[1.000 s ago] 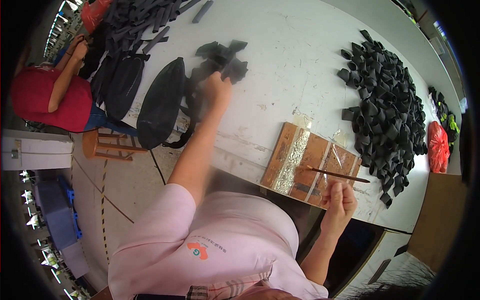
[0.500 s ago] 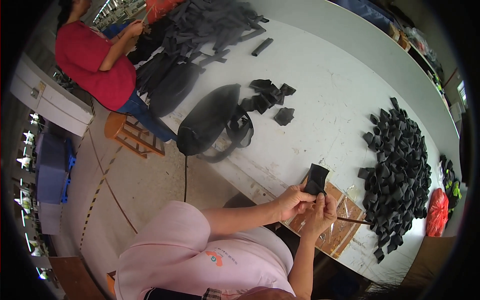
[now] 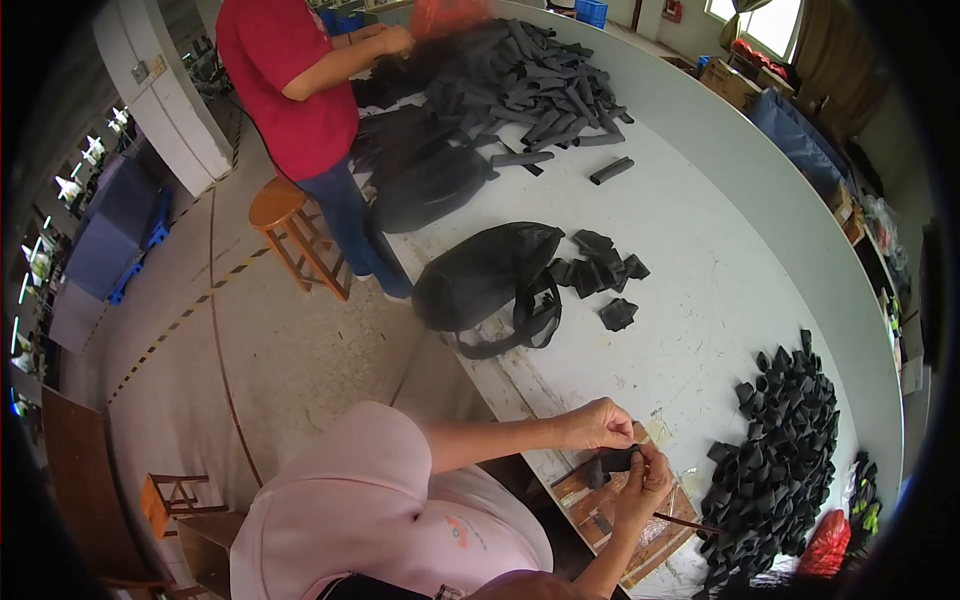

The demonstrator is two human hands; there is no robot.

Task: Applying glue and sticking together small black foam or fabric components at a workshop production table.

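Note:
My right hand (image 3: 650, 482) pinches a small black fabric piece (image 3: 618, 460) at its upper right edge, above a wooden board (image 3: 640, 565) at the table's near edge. Just above the piece is my left hand (image 3: 602, 425), its fingertips drawn together. Whether anything thin is between those fingertips is too small to tell. A thin brown rod (image 3: 685, 522) runs from beside my right wrist toward a large pile of folded black pieces (image 3: 775, 440) on the right. Part of the held piece is hidden behind my right fingers.
A black mesh bag (image 3: 480, 280) lies at the table's left edge beside several black pieces (image 3: 597, 265). Farther back are black tubes (image 3: 550, 90) in a heap. Someone in a red shirt (image 3: 290, 90) stands by a wooden stool (image 3: 280, 205). A red plastic bag (image 3: 828, 545) sits far right.
My left hand has come off the black fabric piece and risen slightly above it. The piece has tipped lower in my right hand. The whole view has shifted.

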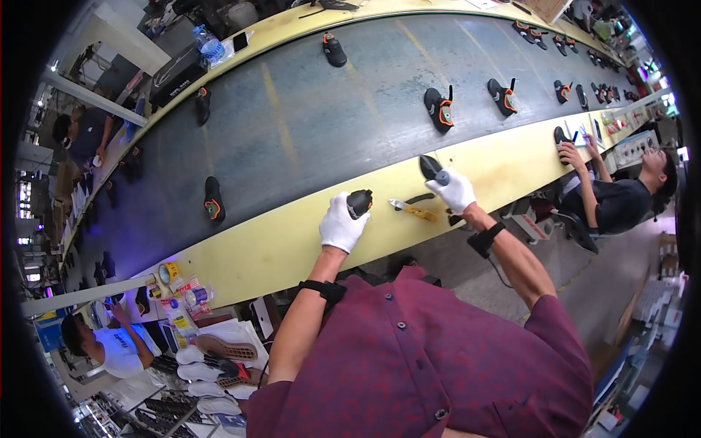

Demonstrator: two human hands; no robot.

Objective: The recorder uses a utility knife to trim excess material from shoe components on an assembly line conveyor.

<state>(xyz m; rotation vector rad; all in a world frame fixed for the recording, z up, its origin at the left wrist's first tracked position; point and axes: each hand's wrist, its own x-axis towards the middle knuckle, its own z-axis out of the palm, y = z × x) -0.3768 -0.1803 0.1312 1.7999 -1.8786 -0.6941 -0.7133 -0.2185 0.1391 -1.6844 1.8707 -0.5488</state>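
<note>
In a white glove, my left hand (342, 225) is closed around a small black shoe (358, 204), holding it over the near yellow ledge. Also gloved, my right hand (454, 192) grips the grey handle of a hand tool with a dark, pointed, flat head (429, 166); its exact kind is unclear. That head is apart from the shoe. Between my hands, a yellow utility knife (418, 212) lies on the ledge beside a black curved strip (421, 198). A small dark object (454, 220) lies partly hidden below my right hand.
Beyond the yellow ledge (285, 257) runs a grey conveyor belt (321, 124) with several black-and-orange shoes (438, 109). A co-worker (621, 190) handles a shoe on the right; another (117, 343) sits at lower left. Tape rolls (196, 296) and shoe soles (226, 347) lie left of me.
</note>
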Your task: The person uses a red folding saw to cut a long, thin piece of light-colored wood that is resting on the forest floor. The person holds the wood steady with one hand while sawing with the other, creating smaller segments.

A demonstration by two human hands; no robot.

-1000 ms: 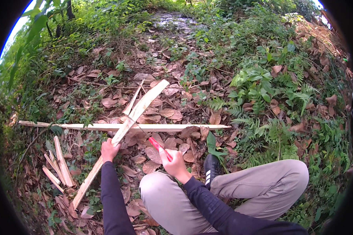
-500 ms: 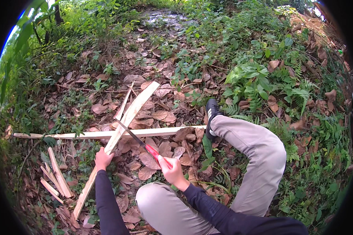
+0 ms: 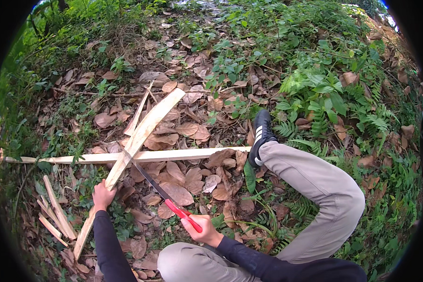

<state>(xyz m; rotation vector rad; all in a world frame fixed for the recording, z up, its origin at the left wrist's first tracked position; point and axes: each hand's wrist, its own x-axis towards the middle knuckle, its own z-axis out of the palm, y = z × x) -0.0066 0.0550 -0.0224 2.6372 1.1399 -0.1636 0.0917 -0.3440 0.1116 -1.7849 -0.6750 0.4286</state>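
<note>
Drawn back toward the lower right since half a second ago, the saw (image 3: 160, 192) shows more blade between its red handle (image 3: 176, 209) and the pale board (image 3: 138, 138), while the right leg (image 3: 322, 195), folded in a second ago, now reaches across the right of the frame. Brown leaf litter (image 3: 192, 178) covers the middle ground, and green plants (image 3: 315, 89) fill the upper right. Grey trousers cover both legs, the left knee (image 3: 188, 263) rising at bottom centre. A long plank (image 3: 183, 154) lies nearly level from the far left to just right of centre. Over it the board slants from lower left to upper centre, and near their crossing the saw's dark blade meets the board's right edge. A black shoe (image 3: 262, 134) with white stripes stands at the plank's right end; whether it presses there I cannot tell. At left, below the crossing, the left hand (image 3: 103, 196) has its fingers wrapped around the board; at lower centre the right hand (image 3: 203, 230) is closed round the handle. Split sticks (image 3: 58, 207) lie loosely grouped at lower left, and a thin sliver (image 3: 138, 113) lies beside the board's upper part.
</note>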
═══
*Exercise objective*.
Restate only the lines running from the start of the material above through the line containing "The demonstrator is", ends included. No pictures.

*Result of the task*.
[1.000 s ago] 
[0.500 s ago] 
[now] 

The demonstrator is two human hands; there is no robot.

This answer is complete.